The 150-dimensional vector is reduced by an Embedding technique, such as t-SNE (t-distributed Stochastic Neighbor Embedding, t-distributed random nearest neighbor Embedding). Assume that two video tensors areAnd->The 150-dimensional vector calculated by LSTM is V1 And V2 The two-dimensional Embedding vector (two-dimensional feature Embedding vector) can be calculated by t-SNE, as shown in formula (15):
calculating by a formula (15) to obtain two-dimensional codingVector V1 And V2 After that, the vector V can be calculated1 And V2 And judging whether the distances between the sample points are similar or not by a threshold method (the content types are consistent, namely the anomaly types between two anomaly videos are the same). In the Embedding space, two points E1 ,E2 Distance between Euclidean distances (E)1 ,E2 ) The calculation formula (16) is as follows:
wherein E is1,x An abscissa representing a first point; e (E)2,x An abscissa representing a second point; e (E)1,y An ordinate representing the first point; e (E)2,y Representing the ordinate of the second point.
It should be noted that the thresholding method is established based on the Euclidean distance distribution between points in the two-dimensional Embedding space. If E1 And E is2 The distance between the two videos is smaller than a certain threshold value M (distance threshold value), and the anomalies associated with the two videos are considered to be consistent; otherwise, the contents (anomaly type) of the two videos are considered to be different. After the training data is counted, the threshold may be estimated such that the consistent content type is controlled as much as possible within the threshold range and the non-consistent content is controlled outside the threshold range over the training data set.
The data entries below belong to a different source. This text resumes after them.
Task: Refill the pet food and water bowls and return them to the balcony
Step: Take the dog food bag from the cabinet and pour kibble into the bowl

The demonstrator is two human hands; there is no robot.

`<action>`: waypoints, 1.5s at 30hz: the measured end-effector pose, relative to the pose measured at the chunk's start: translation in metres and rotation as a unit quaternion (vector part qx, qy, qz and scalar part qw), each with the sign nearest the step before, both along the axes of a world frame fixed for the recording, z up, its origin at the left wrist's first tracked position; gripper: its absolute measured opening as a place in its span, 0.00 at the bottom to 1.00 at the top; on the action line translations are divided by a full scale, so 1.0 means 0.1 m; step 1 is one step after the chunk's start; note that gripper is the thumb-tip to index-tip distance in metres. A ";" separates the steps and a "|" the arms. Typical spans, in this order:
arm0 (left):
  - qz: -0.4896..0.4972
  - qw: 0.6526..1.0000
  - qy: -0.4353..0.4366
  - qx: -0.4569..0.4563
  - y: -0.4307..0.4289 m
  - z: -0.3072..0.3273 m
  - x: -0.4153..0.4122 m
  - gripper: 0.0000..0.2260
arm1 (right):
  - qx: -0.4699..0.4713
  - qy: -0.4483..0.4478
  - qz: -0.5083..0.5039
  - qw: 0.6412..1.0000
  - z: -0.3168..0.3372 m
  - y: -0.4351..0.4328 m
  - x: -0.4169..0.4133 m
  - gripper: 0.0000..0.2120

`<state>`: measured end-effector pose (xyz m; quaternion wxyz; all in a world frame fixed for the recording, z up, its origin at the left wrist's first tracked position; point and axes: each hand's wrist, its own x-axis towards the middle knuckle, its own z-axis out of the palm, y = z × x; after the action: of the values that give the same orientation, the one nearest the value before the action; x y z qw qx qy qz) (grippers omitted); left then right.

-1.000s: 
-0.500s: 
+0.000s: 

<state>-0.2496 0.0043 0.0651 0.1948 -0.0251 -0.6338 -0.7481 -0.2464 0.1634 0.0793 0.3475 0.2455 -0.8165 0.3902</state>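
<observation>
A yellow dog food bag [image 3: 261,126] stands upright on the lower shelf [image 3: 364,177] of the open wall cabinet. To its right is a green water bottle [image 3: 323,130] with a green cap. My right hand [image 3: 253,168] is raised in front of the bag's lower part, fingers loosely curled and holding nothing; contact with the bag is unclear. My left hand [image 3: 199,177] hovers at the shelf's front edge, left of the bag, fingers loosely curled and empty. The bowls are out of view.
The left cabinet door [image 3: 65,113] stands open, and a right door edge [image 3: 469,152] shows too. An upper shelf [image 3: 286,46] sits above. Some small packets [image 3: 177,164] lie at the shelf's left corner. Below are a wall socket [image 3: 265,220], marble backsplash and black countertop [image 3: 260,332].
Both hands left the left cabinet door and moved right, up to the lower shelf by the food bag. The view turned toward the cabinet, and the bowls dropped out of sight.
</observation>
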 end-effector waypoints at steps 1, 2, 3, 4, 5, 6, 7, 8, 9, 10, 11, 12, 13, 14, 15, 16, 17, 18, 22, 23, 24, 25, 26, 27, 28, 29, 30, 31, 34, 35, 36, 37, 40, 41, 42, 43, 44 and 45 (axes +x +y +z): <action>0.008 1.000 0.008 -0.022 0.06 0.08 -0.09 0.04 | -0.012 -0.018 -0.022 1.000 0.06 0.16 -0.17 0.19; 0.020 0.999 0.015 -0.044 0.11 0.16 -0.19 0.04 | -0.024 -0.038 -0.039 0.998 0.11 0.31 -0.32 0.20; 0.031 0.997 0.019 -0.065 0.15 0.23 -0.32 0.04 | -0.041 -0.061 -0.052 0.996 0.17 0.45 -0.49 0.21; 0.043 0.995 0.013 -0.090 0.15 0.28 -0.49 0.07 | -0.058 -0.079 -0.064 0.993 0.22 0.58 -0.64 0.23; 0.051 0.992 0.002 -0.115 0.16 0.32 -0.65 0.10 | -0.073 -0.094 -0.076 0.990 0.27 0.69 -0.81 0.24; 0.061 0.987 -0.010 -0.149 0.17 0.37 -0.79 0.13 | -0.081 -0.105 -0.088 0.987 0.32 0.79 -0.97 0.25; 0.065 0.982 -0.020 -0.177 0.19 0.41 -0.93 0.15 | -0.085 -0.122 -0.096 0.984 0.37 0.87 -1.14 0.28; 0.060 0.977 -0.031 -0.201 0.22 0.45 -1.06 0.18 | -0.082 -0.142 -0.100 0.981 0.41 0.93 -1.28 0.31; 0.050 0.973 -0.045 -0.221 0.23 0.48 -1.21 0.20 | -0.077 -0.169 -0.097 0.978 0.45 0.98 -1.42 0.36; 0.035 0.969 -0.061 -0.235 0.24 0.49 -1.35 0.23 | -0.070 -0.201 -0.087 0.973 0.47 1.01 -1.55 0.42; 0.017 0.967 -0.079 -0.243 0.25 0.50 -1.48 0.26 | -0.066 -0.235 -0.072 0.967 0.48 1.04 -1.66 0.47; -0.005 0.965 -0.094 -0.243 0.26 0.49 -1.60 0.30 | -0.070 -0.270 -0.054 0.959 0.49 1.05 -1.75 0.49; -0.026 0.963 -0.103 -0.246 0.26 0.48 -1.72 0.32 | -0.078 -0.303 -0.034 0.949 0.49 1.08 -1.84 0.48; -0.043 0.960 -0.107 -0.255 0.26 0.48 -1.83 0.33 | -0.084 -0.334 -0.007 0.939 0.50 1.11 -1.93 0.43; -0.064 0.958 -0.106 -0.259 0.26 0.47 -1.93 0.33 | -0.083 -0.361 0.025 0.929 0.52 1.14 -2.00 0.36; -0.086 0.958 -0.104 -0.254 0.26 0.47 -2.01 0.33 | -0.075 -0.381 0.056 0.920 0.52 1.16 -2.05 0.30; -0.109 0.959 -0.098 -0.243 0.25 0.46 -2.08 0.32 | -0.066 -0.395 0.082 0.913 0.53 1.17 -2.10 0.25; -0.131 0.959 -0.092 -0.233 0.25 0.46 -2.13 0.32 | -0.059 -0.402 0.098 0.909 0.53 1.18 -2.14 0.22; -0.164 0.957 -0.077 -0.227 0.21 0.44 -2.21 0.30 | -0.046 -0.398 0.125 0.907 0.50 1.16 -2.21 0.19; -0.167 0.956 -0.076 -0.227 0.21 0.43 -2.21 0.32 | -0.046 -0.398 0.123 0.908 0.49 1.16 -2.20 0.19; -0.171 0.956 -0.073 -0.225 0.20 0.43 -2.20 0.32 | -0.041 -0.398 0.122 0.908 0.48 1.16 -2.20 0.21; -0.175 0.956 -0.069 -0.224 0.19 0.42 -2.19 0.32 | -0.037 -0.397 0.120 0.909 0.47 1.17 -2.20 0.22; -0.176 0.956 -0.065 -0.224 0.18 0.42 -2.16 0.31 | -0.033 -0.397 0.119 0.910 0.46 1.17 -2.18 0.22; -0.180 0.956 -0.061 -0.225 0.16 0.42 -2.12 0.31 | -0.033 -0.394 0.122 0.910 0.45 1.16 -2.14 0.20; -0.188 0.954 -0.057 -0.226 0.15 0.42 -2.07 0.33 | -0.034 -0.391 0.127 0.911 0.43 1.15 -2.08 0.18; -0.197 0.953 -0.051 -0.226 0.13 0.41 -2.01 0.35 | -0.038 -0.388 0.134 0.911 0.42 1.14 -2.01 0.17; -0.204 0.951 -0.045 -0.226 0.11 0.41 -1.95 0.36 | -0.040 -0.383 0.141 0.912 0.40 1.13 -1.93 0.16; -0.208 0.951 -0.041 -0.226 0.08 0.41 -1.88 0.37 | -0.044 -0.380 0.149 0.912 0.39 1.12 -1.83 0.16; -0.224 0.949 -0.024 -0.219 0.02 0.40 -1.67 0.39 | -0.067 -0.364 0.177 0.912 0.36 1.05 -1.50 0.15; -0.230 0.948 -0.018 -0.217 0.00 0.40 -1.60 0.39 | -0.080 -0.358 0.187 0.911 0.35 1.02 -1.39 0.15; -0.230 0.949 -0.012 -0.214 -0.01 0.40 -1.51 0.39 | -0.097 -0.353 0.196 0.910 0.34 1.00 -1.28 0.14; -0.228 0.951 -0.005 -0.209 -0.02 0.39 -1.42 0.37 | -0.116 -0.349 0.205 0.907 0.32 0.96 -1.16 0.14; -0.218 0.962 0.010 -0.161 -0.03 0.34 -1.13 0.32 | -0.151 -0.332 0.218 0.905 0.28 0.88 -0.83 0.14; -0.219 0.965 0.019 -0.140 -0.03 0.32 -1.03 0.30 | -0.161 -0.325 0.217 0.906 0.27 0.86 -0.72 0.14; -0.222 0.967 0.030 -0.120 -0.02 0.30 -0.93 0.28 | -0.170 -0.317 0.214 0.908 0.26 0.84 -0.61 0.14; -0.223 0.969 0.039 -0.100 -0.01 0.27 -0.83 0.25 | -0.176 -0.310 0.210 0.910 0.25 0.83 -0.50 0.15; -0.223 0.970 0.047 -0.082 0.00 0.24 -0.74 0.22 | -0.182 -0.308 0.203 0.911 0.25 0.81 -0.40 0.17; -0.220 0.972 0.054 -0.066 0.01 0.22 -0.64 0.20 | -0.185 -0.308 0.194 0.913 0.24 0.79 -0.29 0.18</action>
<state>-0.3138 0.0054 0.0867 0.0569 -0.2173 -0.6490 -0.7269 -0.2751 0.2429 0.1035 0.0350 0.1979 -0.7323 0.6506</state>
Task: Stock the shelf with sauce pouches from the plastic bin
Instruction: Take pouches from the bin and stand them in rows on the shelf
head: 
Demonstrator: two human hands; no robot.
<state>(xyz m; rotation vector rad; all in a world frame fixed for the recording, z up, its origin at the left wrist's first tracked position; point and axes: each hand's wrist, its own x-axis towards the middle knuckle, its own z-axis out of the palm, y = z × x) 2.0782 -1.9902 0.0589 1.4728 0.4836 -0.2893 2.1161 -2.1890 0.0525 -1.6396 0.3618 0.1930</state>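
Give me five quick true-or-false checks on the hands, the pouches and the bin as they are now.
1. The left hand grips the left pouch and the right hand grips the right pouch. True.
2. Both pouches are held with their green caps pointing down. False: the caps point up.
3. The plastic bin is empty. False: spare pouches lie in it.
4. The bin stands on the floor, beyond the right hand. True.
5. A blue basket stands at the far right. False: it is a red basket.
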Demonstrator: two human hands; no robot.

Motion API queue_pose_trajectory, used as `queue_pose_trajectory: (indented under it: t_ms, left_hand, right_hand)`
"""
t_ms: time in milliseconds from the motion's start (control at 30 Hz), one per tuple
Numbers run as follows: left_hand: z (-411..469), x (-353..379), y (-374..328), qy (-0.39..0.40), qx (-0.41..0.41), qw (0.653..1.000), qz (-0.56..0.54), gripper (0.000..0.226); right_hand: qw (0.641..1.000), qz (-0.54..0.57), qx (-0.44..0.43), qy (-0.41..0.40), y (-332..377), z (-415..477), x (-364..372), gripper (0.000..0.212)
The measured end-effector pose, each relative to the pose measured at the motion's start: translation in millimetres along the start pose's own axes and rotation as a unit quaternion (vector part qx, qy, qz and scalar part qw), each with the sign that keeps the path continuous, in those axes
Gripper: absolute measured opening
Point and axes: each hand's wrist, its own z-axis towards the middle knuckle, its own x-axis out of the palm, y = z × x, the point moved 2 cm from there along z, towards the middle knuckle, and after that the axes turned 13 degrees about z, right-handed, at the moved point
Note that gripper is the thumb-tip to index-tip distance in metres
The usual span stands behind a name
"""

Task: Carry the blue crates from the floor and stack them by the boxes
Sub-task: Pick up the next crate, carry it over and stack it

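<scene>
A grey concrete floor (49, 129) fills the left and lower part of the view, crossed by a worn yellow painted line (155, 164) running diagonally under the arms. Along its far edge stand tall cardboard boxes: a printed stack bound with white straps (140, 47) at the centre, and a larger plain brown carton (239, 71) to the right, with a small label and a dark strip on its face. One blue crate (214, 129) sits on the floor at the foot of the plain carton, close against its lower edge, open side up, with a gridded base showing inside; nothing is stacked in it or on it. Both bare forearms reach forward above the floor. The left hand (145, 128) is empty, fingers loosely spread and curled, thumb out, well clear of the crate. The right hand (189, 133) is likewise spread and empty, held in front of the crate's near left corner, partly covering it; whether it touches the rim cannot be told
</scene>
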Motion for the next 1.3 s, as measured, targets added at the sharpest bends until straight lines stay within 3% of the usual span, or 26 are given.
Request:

In one embodiment, the de-duplication process is mainly partial manifold Embedding (Embedding), and more dimension reduction methods may be used, for example, linear dimension reduction, for example, the linear dimension reduction may be PCA (Principal Component Analysis ), etc., and for example, the nonlinear dimension reduction may be random projection, etc. The threshold value can be set manually in the deduplication process, and whether the samples coincide or have larger similarity can be judged by KNN (K-nearest neighbor) and other methods.
In one embodiment, in order to improve the efficiency of video anomaly repair, the anomaly report pushed to the operator needs to reflect the content of the anomaly video in a concise and efficient manner. And generating a text keyword according to the text title brief introduction, judging an abnormality index (distance between objects in a video frame, absolute pitch angle corresponding to the video frame, horizontal angle corresponding to the video frame, size of each object in the video frame, identification score of each object in the video frame and the like) in an abnormality sample (abnormal video) according to the statistical test, and finally generating an abnormality report (abnormal text report) as a text abstract part, wherein an abnormality report template is shown in a table 1, and objects in the table 1 represent the objects.
Table 1: abnormality report template
The application of the embodiment of the application has at least the following beneficial effects:
based on the relation between at least two objects in the video to be detected, video anomaly detection is carried out, so that the accuracy of detecting video anomalies is improved; the content of the pushed abnormal video is provided with a lower repetition rate by carrying out de-duplication processing on the abnormal video with similar content, so that the efficiency of pushing the abnormal report is improved.
In order to better understand the method provided by the embodiment of the present application, the scheme of the embodiment of the present application is further described below with reference to an example of a specific application scenario.
In one embodiment, the application scenario of the video detection may be game video detection. The method can push effective abnormal video with non-repeated content and corresponding text abstract reports to operators with high quality based on abnormal game videos issued by game masters on various large video websites.
Referring to fig. 4, fig. 4 is a schematic flow chart of a video detection method provided in the embodiments of the present application, where the method may be performed by any electronic device, for example, a server, and as an optional implementation manner, the method may be performed by the server, and for convenience of description, in the following description of some optional embodiments, a description will be given taking the server as an implementation subject of the method. As shown in fig. 4, the video detection method provided in the embodiment of the present application includes the following steps:
S401, median filtering is carried out on the video frames in each game video to be detected, and a first video frame after noise is removed is obtained.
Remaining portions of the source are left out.